[issue1556] many processes stuck in "hmrrcm", system unusable

Wed Oct 7 10:59:15 PDT 2009

    What we have here is a situation where corecode's xterm+shell startup
    is accessing somewhere north of 900 files for various reasons.  Big
    programs with many shared libraries are getting run.  If those
    files get knocked out of the cache the startup is going to be slow.
    This is what is happening.

    HAMMER v2 is better at doing directory lookups but most of the time
    seems to be spent on it searching the B-Tree for the first file data
    block... it doesn't take a large percentage of misses out of the
    900 files to balloon into a multi-second startup.  UFS happens to have
    a direct blockmap from the inode.  HAMMER caches an offset to the
    disk block containing the B-Tree entry most likely to contain the
    file data reference.  HAMMER depends a lot more on B-Tree meta-data
    caches not getting blown out of the system.

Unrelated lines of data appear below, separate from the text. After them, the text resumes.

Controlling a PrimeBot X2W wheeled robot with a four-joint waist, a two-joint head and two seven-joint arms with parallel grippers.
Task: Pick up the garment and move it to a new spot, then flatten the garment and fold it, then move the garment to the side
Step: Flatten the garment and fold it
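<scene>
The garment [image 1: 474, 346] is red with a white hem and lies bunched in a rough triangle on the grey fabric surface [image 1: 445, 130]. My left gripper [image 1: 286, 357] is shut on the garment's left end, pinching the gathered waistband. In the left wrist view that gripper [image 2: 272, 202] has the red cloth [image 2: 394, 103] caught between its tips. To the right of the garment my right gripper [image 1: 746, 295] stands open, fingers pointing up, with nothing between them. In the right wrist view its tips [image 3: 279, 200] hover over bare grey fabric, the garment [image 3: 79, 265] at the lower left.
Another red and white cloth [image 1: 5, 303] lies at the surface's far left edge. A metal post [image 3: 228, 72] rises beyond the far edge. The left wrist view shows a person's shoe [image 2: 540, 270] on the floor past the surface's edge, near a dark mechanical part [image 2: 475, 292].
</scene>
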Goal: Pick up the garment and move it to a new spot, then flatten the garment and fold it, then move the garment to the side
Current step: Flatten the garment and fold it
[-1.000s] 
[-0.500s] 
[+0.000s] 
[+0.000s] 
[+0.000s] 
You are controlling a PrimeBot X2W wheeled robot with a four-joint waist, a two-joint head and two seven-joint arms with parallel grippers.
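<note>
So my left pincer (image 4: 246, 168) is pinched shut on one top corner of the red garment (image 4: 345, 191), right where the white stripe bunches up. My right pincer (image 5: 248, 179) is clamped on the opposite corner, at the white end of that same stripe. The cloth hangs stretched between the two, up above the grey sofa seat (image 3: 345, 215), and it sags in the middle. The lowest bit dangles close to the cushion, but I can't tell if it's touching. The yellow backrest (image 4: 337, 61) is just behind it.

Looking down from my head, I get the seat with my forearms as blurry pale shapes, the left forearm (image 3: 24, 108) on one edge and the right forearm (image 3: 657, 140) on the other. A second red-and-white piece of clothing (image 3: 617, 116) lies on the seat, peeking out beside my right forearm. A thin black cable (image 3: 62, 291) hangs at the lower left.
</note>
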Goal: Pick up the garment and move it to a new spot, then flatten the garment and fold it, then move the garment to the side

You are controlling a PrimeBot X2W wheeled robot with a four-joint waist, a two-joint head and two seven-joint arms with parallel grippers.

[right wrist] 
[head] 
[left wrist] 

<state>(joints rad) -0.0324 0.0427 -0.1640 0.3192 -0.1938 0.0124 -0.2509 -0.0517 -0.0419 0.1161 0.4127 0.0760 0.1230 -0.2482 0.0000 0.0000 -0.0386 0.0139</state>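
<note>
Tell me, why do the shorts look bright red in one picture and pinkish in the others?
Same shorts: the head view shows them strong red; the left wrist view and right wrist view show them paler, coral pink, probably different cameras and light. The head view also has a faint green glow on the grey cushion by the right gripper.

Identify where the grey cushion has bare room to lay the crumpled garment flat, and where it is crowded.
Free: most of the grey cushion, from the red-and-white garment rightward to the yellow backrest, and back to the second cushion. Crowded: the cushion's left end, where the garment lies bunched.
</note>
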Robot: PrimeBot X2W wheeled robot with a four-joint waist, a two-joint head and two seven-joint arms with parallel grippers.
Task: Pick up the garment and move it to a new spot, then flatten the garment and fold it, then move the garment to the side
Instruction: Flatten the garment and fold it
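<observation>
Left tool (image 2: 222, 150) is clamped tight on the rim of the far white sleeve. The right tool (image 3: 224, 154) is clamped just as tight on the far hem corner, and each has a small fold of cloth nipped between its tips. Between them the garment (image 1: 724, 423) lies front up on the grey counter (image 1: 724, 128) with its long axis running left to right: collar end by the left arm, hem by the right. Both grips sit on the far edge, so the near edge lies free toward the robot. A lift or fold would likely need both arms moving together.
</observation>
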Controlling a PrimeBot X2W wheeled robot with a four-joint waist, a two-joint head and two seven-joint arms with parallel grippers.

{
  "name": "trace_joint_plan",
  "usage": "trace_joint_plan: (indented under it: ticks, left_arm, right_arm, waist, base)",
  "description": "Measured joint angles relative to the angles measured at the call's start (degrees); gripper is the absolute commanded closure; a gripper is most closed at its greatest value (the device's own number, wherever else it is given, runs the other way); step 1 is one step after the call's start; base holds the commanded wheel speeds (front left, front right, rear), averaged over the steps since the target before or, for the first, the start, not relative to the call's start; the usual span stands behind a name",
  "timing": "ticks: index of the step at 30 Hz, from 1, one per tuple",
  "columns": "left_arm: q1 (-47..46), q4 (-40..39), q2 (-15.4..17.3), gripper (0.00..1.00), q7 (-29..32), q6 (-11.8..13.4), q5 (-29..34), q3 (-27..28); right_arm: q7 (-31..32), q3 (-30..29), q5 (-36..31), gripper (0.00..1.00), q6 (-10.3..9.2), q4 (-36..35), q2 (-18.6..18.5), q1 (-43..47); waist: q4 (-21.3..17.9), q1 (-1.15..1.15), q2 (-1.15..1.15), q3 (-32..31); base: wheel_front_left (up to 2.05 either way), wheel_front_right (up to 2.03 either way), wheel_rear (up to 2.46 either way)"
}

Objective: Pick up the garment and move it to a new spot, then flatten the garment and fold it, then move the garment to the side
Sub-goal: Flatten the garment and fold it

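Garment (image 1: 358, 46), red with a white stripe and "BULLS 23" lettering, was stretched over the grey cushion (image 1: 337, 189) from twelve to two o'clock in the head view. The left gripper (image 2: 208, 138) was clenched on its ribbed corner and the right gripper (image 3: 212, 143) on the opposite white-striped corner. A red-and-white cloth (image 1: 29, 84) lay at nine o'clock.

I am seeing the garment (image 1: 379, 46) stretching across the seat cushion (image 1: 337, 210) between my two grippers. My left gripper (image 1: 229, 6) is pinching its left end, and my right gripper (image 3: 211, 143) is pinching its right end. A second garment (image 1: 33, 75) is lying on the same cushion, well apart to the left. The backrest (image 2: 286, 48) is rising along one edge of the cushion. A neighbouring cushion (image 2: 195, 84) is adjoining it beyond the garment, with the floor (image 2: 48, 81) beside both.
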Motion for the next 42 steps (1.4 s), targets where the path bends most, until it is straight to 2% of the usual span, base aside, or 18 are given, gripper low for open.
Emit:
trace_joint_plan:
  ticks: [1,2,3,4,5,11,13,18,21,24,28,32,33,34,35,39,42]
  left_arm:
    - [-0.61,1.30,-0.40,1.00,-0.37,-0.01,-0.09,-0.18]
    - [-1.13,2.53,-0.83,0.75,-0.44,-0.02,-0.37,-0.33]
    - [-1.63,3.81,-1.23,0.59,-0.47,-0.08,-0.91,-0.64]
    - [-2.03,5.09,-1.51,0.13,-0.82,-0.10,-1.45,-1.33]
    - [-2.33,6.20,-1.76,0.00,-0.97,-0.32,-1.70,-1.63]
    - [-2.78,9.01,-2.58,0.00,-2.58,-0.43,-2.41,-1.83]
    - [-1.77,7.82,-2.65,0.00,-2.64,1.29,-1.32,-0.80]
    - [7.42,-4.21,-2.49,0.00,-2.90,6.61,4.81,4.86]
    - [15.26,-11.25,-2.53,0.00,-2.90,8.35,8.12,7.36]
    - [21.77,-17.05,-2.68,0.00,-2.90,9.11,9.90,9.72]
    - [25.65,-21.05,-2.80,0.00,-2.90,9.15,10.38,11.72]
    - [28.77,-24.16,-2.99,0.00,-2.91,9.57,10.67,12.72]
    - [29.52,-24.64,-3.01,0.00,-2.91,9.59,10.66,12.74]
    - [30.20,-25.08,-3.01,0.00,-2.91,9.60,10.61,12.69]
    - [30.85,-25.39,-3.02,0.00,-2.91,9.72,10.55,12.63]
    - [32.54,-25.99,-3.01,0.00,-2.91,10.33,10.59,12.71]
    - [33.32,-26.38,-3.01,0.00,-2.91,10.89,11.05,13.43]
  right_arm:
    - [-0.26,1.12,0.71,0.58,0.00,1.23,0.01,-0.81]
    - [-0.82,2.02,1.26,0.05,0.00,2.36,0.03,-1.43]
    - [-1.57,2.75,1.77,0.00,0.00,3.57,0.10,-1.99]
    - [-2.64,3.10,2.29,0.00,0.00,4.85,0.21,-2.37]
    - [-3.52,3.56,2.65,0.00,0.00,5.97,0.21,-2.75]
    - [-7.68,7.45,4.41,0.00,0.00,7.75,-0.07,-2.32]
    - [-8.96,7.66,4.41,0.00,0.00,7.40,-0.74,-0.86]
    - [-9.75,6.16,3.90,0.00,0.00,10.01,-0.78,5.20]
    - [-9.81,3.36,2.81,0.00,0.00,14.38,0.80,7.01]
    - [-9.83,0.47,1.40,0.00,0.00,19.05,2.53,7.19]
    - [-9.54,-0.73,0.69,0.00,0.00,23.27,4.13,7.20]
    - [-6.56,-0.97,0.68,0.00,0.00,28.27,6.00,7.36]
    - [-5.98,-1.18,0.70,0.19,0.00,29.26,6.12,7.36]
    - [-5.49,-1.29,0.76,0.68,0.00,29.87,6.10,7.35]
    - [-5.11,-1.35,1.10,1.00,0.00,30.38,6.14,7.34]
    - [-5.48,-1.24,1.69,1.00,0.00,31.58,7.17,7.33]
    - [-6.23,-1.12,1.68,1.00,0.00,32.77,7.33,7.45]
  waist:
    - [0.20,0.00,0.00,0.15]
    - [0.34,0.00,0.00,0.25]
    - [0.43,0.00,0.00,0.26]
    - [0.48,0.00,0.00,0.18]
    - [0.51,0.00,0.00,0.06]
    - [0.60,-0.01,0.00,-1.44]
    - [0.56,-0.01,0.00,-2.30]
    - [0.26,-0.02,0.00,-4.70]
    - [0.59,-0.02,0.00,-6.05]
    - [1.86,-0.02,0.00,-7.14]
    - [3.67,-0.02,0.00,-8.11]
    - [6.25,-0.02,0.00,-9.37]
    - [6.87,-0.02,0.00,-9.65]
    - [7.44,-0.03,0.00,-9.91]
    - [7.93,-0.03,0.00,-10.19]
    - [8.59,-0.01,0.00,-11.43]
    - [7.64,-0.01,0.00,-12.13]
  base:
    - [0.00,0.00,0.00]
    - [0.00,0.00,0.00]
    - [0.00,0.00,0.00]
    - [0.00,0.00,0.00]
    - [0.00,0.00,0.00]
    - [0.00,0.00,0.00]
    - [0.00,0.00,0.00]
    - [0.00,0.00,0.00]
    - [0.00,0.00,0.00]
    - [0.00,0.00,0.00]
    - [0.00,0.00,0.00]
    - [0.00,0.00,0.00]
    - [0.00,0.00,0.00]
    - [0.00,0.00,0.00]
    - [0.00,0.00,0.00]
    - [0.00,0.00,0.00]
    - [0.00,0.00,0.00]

    Some 400,000 files get accessed when using rdist or cvs to update
    something like the NetBSD CVS repo (corecode's test).  I can prevent
    the vnodes used to read files from getting blown out by vnodes used
    to stat files, but vnodes are not thrown away unless the related VM
    pages are thrown away so there is probably a VM page priority
    adjustment that also needs to be made to retain the longer-cached
    meta-data in the face of multi-gigabyte directory tree scans.
    Something corecode is doing from cron is physically reading (not just
    stat()ing) a large number of files.

    I will make some adjustments to the VM page priority for meta-data
    returned by the buffer cache to the VM system as well as some
    adjustments to the vnode reclamation code to reduce instances of
    long-lived file vnodes getting blown out by read-once data.

						-Matt